- [ACTION ITEM]:
Every line below between the one holding "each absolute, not" and the one holding "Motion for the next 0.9", inclusive, should be copied exactly, and no other line.

[Opening PROVIDED INFORMATION section]

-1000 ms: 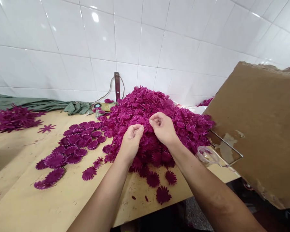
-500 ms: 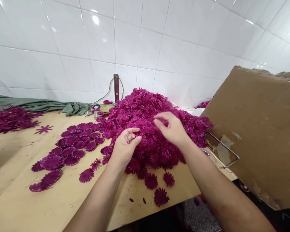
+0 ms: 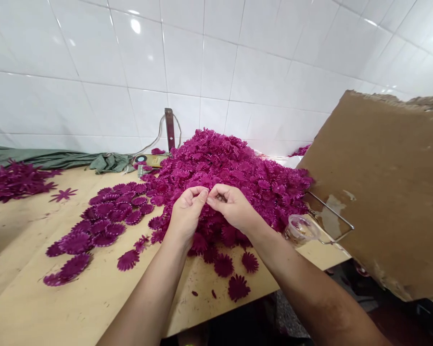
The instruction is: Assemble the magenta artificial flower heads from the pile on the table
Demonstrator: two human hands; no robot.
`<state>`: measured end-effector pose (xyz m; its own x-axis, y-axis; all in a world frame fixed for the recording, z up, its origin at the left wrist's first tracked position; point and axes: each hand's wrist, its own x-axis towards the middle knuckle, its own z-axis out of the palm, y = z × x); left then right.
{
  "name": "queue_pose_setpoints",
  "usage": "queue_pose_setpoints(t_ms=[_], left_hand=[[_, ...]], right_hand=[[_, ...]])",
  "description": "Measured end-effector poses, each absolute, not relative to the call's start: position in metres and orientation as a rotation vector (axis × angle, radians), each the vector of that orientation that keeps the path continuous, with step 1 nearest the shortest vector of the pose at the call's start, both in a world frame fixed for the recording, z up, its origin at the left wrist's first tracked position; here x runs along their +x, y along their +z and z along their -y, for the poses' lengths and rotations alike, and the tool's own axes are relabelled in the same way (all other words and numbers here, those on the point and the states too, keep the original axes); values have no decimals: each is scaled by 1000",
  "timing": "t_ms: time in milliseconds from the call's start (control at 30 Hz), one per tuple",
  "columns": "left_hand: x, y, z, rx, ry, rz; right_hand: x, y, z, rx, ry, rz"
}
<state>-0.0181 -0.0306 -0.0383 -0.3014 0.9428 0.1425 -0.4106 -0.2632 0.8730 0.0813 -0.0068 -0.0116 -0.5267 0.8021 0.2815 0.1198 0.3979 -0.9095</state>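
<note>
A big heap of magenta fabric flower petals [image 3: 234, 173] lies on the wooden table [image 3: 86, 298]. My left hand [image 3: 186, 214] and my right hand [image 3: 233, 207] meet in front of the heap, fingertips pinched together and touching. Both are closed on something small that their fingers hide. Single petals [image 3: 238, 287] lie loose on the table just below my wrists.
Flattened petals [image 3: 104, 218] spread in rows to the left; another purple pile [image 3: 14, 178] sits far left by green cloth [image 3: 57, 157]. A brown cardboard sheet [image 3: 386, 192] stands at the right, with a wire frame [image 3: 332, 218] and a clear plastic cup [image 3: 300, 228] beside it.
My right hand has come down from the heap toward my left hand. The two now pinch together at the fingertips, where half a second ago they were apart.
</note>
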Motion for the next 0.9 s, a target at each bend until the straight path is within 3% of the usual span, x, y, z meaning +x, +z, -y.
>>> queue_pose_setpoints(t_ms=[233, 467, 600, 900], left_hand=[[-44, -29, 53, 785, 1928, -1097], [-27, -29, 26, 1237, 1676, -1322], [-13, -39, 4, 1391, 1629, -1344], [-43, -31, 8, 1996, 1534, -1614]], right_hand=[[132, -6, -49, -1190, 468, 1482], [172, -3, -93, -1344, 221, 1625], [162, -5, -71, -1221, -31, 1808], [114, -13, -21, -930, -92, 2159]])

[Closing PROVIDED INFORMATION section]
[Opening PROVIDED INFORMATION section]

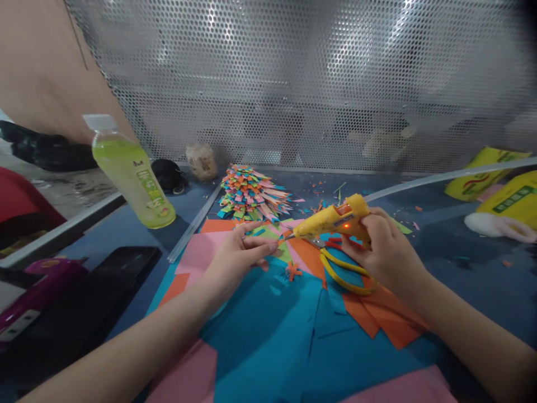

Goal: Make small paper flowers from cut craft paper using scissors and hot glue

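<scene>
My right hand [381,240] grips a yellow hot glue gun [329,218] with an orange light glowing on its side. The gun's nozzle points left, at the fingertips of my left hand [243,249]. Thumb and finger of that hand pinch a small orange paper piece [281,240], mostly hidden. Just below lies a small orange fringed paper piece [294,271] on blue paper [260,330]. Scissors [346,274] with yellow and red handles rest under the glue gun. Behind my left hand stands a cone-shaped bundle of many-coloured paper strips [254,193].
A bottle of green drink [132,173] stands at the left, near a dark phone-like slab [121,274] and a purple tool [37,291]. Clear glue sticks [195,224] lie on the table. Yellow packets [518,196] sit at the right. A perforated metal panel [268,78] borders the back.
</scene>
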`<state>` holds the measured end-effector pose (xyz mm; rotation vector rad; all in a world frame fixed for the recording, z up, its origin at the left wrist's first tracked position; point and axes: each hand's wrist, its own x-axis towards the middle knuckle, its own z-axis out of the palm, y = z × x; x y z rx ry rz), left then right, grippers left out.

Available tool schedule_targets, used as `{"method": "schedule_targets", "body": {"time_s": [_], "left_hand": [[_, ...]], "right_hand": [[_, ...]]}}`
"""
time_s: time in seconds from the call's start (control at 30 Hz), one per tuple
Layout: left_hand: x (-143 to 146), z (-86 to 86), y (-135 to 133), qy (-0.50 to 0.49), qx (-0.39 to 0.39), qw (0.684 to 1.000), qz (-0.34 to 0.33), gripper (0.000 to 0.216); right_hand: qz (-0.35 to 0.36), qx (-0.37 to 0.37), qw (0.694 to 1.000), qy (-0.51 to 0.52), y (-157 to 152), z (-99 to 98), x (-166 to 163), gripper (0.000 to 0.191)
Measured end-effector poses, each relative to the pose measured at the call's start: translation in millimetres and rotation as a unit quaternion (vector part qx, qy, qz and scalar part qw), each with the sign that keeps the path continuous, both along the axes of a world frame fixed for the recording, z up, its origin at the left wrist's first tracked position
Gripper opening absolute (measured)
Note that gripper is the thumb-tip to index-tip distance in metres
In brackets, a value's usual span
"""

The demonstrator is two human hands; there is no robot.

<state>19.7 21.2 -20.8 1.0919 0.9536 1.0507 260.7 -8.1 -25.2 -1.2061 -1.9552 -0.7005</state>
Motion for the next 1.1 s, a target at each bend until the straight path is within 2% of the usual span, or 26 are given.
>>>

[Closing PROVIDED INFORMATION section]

- [SOLUTION TO THIS EXERCISE]:
  "description": "Measured end-effector poses, each absolute, not relative to the call's start: position in metres and orientation as a rotation vector (axis × angle, radians), each the vector of that orientation that keeps the path continuous, with step 1 nearest the shortest vector of the pose at the call's start, both in a world frame fixed for the recording, z up, its origin at the left wrist's first tracked position; here x runs along their +x, y along their +z and z along their -y, for the poses' lengths and rotations alike, and the tool's own axes are relabelled in the same way (all other words and numbers here, those on the point and the states too, keep the original axes); values have no decimals: each is scaled by 1000",
  "timing": "t_ms: time in milliseconds from the call's start (control at 30 Hz), one per tuple",
  "columns": "left_hand: x, y, z, rx, ry, rz; right_hand: x, y, z, rx, ry, rz"
}
<state>-0.0181 -0.0306 -0.0383 -0.3014 0.9428 0.1425 -0.4106 -0.2632 0.8730 0.0813 -0.0068 -0.0116 -0.5267 0.8021 0.2815 0.1198 0.3979 -0.9095</state>
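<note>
A big heap of magenta fabric flower petals [image 3: 234, 173] lies on the wooden table [image 3: 86, 298]. My left hand [image 3: 186, 214] and my right hand [image 3: 233, 207] meet in front of the heap, fingertips pinched together and touching. Both are closed on something small that their fingers hide. Single petals [image 3: 238, 287] lie loose on the table just below my wrists.
Flattened petals [image 3: 104, 218] spread in rows to the left; another purple pile [image 3: 14, 178] sits far left by green cloth [image 3: 57, 157]. A brown cardboard sheet [image 3: 386, 192] stands at the right, with a wire frame [image 3: 332, 218] and a clear plastic cup [image 3: 300, 228] beside it.
My right hand has come down from the heap toward my left hand. The two now pinch together at the fingertips, where half a second ago they were apart.
</note>
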Motion for the next 0.9 s, a target at each bend until the straight path is within 3% of the usual span, x, y, z meaning +x, +z, -y.

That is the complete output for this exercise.